■ Requirement
Reproduce exactly the lines of the material beneath, from the line that contains "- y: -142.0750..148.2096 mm" to the line that contains "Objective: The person", both included, and no other lines.

■ Exercise data

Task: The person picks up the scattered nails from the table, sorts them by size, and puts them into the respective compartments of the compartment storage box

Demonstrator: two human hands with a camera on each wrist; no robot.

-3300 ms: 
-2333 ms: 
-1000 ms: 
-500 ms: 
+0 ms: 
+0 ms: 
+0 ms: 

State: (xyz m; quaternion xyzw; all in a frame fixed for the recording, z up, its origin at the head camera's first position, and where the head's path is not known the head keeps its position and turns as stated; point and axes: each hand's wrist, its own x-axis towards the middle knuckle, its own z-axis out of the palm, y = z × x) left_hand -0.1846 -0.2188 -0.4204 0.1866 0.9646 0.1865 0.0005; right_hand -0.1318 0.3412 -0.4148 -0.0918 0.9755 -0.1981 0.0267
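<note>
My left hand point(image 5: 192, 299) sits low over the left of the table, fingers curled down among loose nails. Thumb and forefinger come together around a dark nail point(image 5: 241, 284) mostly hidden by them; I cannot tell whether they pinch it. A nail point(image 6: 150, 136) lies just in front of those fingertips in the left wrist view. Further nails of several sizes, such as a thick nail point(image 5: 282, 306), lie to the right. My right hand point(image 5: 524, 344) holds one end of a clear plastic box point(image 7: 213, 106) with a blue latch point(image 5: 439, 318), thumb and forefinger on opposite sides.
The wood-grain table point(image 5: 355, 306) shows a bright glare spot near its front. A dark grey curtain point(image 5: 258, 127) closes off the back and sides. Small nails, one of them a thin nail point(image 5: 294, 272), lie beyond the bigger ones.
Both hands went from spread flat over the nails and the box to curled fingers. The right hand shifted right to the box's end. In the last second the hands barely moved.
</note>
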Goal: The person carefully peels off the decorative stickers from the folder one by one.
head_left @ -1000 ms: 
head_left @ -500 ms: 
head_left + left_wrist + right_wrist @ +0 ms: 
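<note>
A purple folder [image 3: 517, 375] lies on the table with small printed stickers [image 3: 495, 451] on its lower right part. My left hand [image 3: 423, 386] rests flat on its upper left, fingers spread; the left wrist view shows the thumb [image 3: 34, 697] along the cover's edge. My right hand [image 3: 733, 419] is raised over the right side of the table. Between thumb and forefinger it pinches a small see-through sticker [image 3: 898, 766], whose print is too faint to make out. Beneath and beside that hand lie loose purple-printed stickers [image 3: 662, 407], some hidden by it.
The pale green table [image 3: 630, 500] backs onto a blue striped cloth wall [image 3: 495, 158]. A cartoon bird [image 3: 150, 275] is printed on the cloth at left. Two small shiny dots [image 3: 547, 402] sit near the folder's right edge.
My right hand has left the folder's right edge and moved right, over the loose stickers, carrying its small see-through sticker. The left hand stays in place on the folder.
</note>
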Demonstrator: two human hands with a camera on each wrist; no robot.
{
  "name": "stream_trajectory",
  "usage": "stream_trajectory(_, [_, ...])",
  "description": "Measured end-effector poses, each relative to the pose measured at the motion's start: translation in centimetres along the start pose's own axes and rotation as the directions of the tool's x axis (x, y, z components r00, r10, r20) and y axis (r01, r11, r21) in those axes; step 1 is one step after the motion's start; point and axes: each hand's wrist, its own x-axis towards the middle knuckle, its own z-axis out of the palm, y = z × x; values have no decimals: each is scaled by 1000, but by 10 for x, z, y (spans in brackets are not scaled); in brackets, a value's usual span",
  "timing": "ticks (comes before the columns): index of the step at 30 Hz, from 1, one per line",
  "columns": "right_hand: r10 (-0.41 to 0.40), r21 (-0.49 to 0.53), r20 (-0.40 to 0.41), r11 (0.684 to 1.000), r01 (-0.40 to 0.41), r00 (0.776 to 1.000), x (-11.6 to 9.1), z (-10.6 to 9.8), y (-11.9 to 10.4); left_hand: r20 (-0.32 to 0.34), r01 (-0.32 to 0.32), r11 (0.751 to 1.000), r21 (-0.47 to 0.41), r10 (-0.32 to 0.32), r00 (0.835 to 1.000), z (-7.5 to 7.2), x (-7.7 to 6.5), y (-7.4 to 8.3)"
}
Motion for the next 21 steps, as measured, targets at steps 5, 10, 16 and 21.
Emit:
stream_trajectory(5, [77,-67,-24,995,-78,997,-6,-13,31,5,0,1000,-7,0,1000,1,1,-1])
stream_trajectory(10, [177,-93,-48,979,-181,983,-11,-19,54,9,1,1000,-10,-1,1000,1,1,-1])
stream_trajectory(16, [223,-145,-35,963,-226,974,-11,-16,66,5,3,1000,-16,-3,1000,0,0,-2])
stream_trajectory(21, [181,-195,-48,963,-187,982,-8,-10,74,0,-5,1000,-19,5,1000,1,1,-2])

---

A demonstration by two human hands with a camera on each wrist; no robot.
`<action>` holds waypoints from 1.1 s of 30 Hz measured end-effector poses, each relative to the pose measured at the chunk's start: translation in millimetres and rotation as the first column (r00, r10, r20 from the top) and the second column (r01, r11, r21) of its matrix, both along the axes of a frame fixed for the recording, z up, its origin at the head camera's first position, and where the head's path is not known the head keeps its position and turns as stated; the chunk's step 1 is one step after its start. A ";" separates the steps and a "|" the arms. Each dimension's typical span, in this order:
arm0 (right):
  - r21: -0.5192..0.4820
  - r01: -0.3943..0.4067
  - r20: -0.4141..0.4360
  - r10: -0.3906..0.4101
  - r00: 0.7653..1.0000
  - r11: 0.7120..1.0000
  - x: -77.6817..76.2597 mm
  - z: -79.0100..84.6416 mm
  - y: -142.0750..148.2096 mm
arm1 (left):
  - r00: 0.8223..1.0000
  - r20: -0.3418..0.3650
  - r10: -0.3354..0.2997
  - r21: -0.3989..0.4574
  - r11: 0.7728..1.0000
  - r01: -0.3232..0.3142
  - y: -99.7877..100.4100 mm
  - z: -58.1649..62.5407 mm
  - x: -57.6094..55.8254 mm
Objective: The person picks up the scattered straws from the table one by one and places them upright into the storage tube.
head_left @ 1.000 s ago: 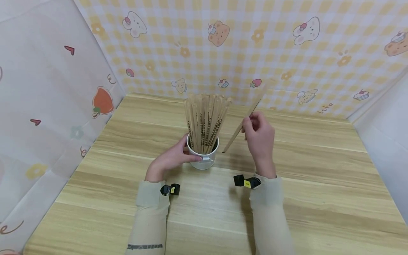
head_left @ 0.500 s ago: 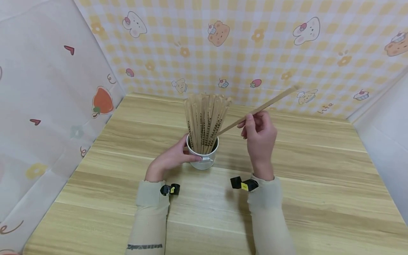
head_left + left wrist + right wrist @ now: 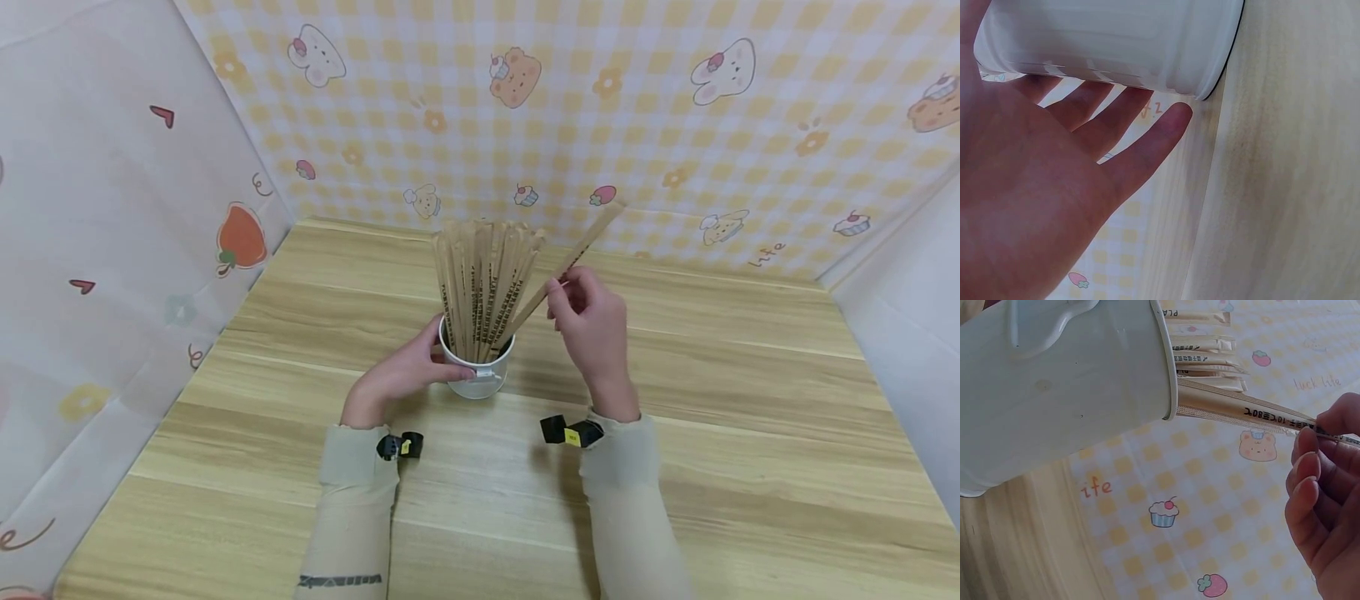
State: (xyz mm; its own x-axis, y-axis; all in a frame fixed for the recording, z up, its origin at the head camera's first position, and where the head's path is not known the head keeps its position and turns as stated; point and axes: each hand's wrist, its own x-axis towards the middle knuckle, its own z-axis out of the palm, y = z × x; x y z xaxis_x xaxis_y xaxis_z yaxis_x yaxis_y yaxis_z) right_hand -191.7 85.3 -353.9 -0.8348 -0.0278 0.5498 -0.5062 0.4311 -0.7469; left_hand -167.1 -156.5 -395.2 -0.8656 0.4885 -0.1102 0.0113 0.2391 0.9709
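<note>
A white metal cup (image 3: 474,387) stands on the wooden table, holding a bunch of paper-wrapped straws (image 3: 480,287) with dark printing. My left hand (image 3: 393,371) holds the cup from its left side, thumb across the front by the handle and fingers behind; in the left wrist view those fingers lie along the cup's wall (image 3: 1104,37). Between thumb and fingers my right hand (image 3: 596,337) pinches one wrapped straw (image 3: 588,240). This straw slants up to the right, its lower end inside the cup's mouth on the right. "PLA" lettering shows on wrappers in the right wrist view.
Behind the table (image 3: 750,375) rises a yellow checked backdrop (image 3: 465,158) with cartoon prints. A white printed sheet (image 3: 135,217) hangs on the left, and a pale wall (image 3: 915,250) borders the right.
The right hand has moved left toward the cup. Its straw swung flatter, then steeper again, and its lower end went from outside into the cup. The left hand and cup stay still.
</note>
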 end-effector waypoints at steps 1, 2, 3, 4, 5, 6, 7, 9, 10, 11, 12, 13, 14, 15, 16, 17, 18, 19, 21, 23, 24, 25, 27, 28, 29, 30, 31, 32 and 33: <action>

■ Your solution
  - y: -142.0750..148.2096 mm
arm1 (left):
  - r00: 0.8223..1.0000
  - r20: -0.3418..0.3650
  - r10: -0.3354..0.2997
  - r21: -0.3989..0.4574
  - r11: 0.7728..1.0000
  - r01: -0.3232..0.3142
  - y: -99.7877..100.4100 mm
  - z: -58.1649..62.5407 mm
  - x: -57.6094..55.8254 mm
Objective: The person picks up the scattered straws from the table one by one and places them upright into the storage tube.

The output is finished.